#### Task brief:
The records below must be reproduced in full and without error.

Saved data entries

((

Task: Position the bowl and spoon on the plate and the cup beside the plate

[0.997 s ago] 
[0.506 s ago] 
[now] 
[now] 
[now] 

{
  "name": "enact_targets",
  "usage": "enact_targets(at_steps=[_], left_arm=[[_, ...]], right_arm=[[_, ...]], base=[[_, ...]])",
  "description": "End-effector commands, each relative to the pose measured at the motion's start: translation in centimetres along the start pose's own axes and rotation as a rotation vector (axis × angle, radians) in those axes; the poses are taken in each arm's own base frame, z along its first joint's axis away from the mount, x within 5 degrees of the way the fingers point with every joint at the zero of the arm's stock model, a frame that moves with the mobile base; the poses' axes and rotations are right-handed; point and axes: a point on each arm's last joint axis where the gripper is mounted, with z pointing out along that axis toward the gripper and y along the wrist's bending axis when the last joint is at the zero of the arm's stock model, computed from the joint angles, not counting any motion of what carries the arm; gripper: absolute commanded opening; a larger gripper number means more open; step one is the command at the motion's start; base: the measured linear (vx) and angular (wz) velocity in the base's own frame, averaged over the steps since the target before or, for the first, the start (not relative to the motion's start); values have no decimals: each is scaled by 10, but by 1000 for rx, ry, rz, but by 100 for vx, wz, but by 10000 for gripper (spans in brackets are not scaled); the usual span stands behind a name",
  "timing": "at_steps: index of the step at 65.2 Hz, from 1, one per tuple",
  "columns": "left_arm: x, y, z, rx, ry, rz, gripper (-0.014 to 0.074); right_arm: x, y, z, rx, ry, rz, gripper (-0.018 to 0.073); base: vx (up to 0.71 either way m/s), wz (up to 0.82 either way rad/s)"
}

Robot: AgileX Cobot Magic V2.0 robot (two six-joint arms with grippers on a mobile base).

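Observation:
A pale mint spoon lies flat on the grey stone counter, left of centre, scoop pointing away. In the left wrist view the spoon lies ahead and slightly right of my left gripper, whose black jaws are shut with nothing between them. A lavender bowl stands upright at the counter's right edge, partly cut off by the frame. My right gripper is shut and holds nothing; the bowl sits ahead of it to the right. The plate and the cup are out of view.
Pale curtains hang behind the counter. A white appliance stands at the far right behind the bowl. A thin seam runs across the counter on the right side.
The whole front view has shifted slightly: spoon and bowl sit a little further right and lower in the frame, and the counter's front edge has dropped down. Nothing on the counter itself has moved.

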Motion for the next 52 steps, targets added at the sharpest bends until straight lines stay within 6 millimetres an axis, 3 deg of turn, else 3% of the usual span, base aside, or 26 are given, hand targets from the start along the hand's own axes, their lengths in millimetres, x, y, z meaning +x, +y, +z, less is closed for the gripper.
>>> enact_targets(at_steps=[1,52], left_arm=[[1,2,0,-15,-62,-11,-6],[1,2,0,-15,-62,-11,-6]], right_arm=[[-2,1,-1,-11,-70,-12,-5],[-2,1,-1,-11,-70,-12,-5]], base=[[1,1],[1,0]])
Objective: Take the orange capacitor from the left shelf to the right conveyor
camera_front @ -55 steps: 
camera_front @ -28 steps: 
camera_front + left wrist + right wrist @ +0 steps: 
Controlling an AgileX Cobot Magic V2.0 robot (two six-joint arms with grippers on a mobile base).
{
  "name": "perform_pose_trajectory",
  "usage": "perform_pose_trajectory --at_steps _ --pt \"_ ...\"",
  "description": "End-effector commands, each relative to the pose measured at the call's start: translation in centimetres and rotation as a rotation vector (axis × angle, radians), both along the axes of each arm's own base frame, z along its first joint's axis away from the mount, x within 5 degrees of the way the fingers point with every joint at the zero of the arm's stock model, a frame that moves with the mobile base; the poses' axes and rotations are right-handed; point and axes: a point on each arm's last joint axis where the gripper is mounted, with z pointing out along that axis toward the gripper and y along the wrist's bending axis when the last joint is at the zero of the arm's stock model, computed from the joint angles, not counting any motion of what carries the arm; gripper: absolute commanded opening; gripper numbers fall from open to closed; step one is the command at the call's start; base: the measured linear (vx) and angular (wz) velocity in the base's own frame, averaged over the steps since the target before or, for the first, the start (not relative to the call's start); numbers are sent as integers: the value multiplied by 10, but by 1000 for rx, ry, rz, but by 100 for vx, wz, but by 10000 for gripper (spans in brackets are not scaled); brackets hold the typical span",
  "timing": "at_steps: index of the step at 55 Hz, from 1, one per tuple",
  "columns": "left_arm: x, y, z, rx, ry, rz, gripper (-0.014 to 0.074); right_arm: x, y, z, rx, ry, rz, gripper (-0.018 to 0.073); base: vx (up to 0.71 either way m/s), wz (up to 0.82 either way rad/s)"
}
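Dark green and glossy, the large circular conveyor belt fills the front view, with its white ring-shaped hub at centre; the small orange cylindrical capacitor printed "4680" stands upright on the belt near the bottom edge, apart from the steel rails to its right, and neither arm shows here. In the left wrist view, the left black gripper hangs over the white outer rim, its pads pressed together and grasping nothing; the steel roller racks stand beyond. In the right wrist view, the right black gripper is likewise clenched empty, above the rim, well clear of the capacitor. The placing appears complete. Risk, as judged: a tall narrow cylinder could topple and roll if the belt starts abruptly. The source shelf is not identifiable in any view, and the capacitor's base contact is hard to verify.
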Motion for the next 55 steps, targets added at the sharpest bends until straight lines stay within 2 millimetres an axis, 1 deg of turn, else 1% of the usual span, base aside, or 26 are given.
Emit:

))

#### Task answer:
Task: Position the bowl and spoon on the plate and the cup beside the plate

[0.997 s ago] 
[0.506 s ago] 
[now] 
[now] 
[now] 

{
  "name": "enact_targets",
  "usage": "enact_targets(at_steps=[_], left_arm=[[_, ...]], right_arm=[[_, ...]], base=[[_, ...]])",
  "description": "End-effector commands, each relative to the pose measured at the motion's start: translation in centimetres along the start pose's own axes and rotation as a rotation vector (axis × angle, radians) in those axes; the poses are taken in each arm's own base frame, z along its first joint's axis away from the mount, x within 5 degrees of the way the fingers point with every joint at the zero of the arm's stock model, a frame that moves with the mobile base; the poses' axes and rotations are right-handed; point and axes: a point on each arm's last joint axis where the gripper is mounted, with z pointing out along that axis toward the gripper and y along the wrist's bending axis when the last joint is at the zero of the arm's stock model, computed from the joint angles, not counting any motion of what carries the arm; gripper: absolute commanded opening; a larger gripper number means more open; step one is the command at the motion's start; base: the measured linear (vx) and angular (wz) velocity in the base's own frame, averaged over the steps since the target before or, for the first, the start (not relative to the motion's start); values have no decimals: each is scaled by 10, but by 1000 for rx, ry, rz, but by 100 for vx, wz, but by 10000 for gripper (spans in brackets are not scaled); the usual span stands behind a name",
  "timing": "at_steps: index of the step at 65.2 Hz, from 1, one per tuple",
  "columns": "left_arm: x, y, z, rx, ry, rz, gripper (-0.014 to 0.074); right_arm: x, y, z, rx, ry, rz, gripper (-0.018 to 0.073); base: vx (up to 0.71 either way m/s), wz (up to 0.82 either way rad/s)"
}

Robot: AgileX Cobot Magic V2.0 robot (two six-joint arms with grippers on a mobile base).

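Observation:
A pale mint spoon lies flat on the grey stone counter, left of centre, scoop pointing away. In the left wrist view the spoon lies ahead and slightly right of my left gripper, whose black jaws are shut with nothing between them. A lavender bowl stands upright at the counter's right edge, partly cut off by the frame. My right gripper is shut and holds nothing; the bowl sits ahead of it to the right. The plate and the cup are out of view.
Pale curtains hang behind the counter. A white appliance stands at the far right behind the bowl. A thin seam runs across the counter on the right side.
The whole front view has shifted slightly: spoon and bowl sit a little further right and lower in the frame, and the counter's front edge has dropped down. Nothing on the counter itself has moved.
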
Motion for the next 52 steps, targets added at the sharpest bends until straight lines stay within 6 millimetres an axis, 3 deg of turn, else 3% of the usual span, base aside, or 26 are given, hand targets from the start along the hand's own axes, their lengths in millimetres, x, y, z meaning +x, +y, +z, less is closed for the gripper.
>>> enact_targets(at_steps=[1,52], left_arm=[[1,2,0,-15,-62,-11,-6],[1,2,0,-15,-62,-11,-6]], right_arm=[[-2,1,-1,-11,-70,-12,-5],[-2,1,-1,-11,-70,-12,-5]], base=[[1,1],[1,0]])
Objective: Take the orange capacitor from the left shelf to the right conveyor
camera_front @ -55 steps: 
camera_front @ -28 steps: 
camera_front + left wrist + right wrist @ +0 steps: 
Controlling an AgileX Cobot Magic V2.0 robot (two six-joint arms with grippers on a mobile base).
{
  "name": "perform_pose_trajectory",
  "usage": "perform_pose_trajectory --at_steps _ --pt \"_ ...\"",
  "description": "End-effector commands, each relative to the pose measured at the call's start: translation in centimetres and rotation as a rotation vector (axis × angle, radians), both along the axes of each arm's own base frame, z along its first joint's axis away from the mount, x within 5 degrees of the way the fingers point with every joint at the zero of the arm's stock model, a frame that moves with the mobile base; the poses' axes and rotations are right-handed; point and axes: a point on each arm's last joint axis where the gripper is mounted, with z pointing out along that axis toward the gripper and y along the wrist's bending axis when the last joint is at the zero of the arm's stock model, computed from the joint angles, not counting any motion of what carries the arm; gripper: absolute commanded opening; gripper numbers fall from open to closed; step one is the command at the call's start; base: the measured linear (vx) and angular (wz) velocity in the base's own frame, averaged over the steps since the target before or, for the first, the start (not relative to the call's start); numbers are sent as integers: the value multiplied by 10, but by 1000 for rx, ry, rz, but by 100 for vx, wz, but by 10000 for gripper (spans in brackets are not scaled); brackets hold the typical span",
  "timing": "at_steps: index of the step at 55 Hz, from 1, one per tuple",
  "columns": "left_arm: x, y, z, rx, ry, rz, gripper (-0.014 to 0.074); right_arm: x, y, z, rx, ry, rz, gripper (-0.018 to 0.073); base: vx (up to 0.71 either way m/s), wz (up to 0.82 either way rad/s)"
}
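Dark green and glossy, the large circular conveyor belt fills the front view, with its white ring-shaped hub at centre; the small orange cylindrical capacitor printed "4680" stands upright on the belt near the bottom edge, apart from the steel rails to its right, and neither arm shows here. In the left wrist view, the left black gripper hangs over the white outer rim, its pads pressed together and grasping nothing; the steel roller racks stand beyond. In the right wrist view, the right black gripper is likewise clenched empty, above the rim, well clear of the capacitor. The placing appears complete. Risk, as judged: a tall narrow cylinder could topple and roll if the belt starts abruptly. The source shelf is not identifiable in any view, and the capacitor's base contact is hard to verify.
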Motion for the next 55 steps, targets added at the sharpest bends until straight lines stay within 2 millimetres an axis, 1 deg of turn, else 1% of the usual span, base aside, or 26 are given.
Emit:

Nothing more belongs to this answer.